Provided data:
§ §
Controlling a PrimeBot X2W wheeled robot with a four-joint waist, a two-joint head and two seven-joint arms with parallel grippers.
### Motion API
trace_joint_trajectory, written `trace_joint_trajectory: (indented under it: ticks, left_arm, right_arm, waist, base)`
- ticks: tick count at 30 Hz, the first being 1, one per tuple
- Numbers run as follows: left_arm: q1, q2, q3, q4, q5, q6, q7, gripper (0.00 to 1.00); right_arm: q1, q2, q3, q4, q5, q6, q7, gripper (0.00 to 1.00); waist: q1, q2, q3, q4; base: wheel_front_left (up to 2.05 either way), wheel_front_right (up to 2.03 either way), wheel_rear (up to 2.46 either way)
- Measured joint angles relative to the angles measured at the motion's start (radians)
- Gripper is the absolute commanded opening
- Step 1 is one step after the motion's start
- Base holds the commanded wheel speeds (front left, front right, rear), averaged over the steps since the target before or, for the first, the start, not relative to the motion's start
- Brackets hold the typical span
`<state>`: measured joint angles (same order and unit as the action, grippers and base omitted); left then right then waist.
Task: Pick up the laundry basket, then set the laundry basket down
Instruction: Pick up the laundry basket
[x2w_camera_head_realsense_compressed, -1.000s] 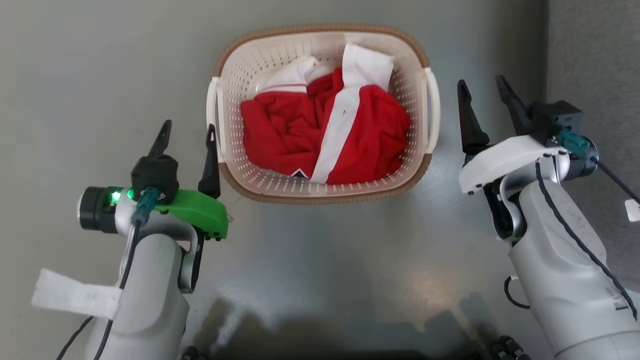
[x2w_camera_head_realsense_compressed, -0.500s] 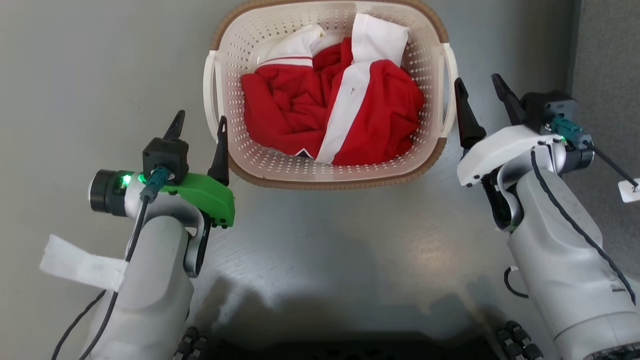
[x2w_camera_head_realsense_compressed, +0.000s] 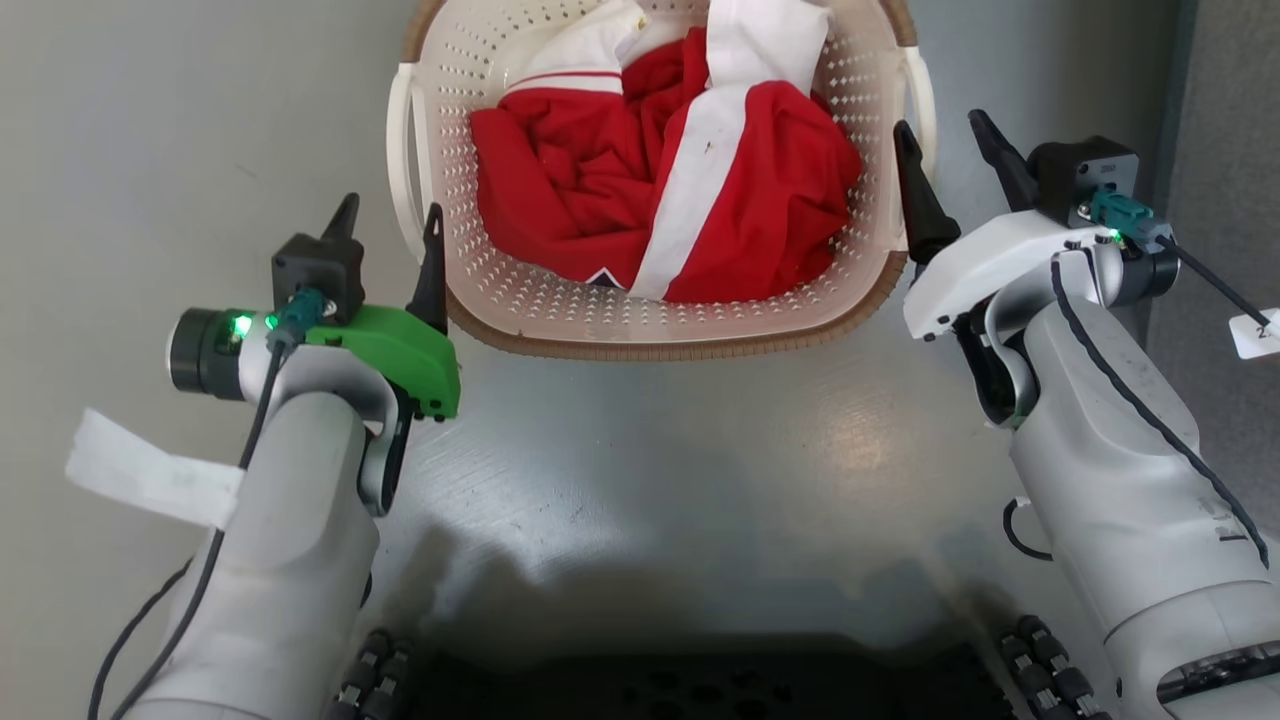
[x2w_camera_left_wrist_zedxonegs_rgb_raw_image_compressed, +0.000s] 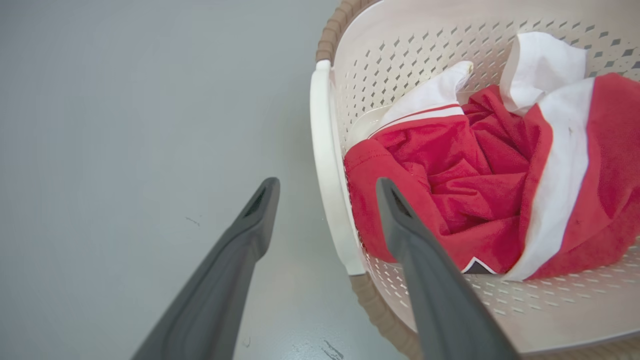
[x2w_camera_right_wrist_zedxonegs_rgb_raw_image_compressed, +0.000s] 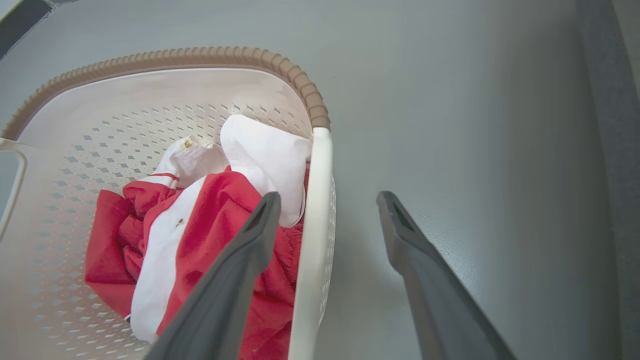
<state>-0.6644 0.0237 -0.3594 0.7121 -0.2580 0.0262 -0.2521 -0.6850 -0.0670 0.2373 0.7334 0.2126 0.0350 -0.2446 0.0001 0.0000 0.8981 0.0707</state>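
The laundry basket (x2w_camera_head_realsense_compressed: 640, 318) stands on the grey floor at the top middle of the head view, cream, perforated, with a brown woven rim, its far edge cut off by the frame. A red and white garment (x2w_camera_head_realsense_compressed: 700, 180) lies in it. My left gripper (x2w_camera_head_realsense_compressed: 390, 212) is open, one finger on each side of the left white handle (x2w_camera_left_wrist_zedxonegs_rgb_raw_image_compressed: 326, 150). My right gripper (x2w_camera_head_realsense_compressed: 940, 125) is open too, its fingers on either side of the right handle (x2w_camera_right_wrist_zedxonegs_rgb_raw_image_compressed: 320, 170). How far above the handles the fingertips are, I cannot tell. Nothing is gripped.
A darker grey strip (x2w_camera_head_realsense_compressed: 1230, 150) runs along the right side of the floor. My black base (x2w_camera_head_realsense_compressed: 700, 690) fills the bottom edge. A white tag (x2w_camera_head_realsense_compressed: 140, 480) hangs from the left forearm. Open floor lies left of the basket (x2w_camera_left_wrist_zedxonegs_rgb_raw_image_compressed: 125, 125) and in front of it.
The head view has shifted and the basket looks nearer and higher in it. Both open grippers have closed in on the basket; the right one, earlier apart from it, now straddles its handle.
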Motion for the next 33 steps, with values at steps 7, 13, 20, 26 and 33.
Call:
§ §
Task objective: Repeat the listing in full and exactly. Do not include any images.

Reply:
Controlling a PrimeBot X2W wheeled robot with a four-joint waist, a two-joint head and two seven-joint arms with parallel grippers.
### Motion API
trace_joint_trajectory, written `trace_joint_trajectory: (indented under it: ticks, left_arm, right_arm, waist, base)`
- ticks: tick count at 30 Hz, the first being 1, one per tuple
- Numbers run as follows: left_arm: q1, q2, q3, q4, q5, q6, q7, gripper (0.00 to 1.00); right_arm: q1, q2, q3, q4, q5, q6, q7, gripper (0.00 to 1.00); waist: q1, q2, q3, q4; base: wheel_front_left (up to 2.05 either way), wheel_front_right (up to 2.03 either way), wheel_rear (up to 2.46 either way)
- Measured joint angles relative to the angles measured at the motion's start (radians)
- Gripper is the absolute commanded opening
- Step 1 is one step after the motion's start
- Base holds the commanded wheel speeds (front left, front right, rear), averaged over the steps since the target before or, for the first, the start, not relative to the motion's start
- Brackets hold the typical span
`<state>`: measured joint angles (same order and unit as the action, grippers and base omitted); left then right then waist.
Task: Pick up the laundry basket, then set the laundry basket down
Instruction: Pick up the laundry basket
[x2w_camera_head_realsense_compressed, -1.000s] 
[x2w_camera_head_realsense_compressed, -0.500s] 
[x2w_camera_head_realsense_compressed, +0.000s] 
[x2w_camera_left_wrist_zedxonegs_rgb_raw_image_compressed, +0.000s] 
[x2w_camera_right_wrist_zedxonegs_rgb_raw_image_compressed, +0.000s] 
<state>-0.6644 0.0237 -0.3594 0.7121 -0.2580 0.0262 -0.2521 -0.6850 -0.0670 0.2373 0.7334 0.2126 0.0350 -0.2446 0.0001 0.0000 0.8981 0.0707</state>
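The laundry basket (x2w_camera_head_realsense_compressed: 640, 318) stands on the grey floor at the top middle of the head view, cream, perforated, with a brown woven rim, its far edge cut off by the frame. A red and white garment (x2w_camera_head_realsense_compressed: 700, 180) lies in it. My left gripper (x2w_camera_head_realsense_compressed: 390, 212) is open, one finger on each side of the left white handle (x2w_camera_left_wrist_zedxonegs_rgb_raw_image_compressed: 326, 150). My right gripper (x2w_camera_head_realsense_compressed: 940, 125) is open too, its fingers on either side of the right handle (x2w_camera_right_wrist_zedxonegs_rgb_raw_image_compressed: 320, 170). How far above the handles the fingertips are, I cannot tell. Nothing is gripped.
A darker grey strip (x2w_camera_head_realsense_compressed: 1230, 150) runs along the right side of the floor. My black base (x2w_camera_head_realsense_compressed: 700, 690) fills the bottom edge. A white tag (x2w_camera_head_realsense_compressed: 140, 480) hangs from the left forearm. Open floor lies left of the basket (x2w_camera_left_wrist_zedxonegs_rgb_raw_image_compressed: 125, 125) and in front of it.
The head view has shifted and the basket looks nearer and higher in it. Both open grippers have closed in on the basket; the right one, earlier apart from it, now straddles its handle.
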Motion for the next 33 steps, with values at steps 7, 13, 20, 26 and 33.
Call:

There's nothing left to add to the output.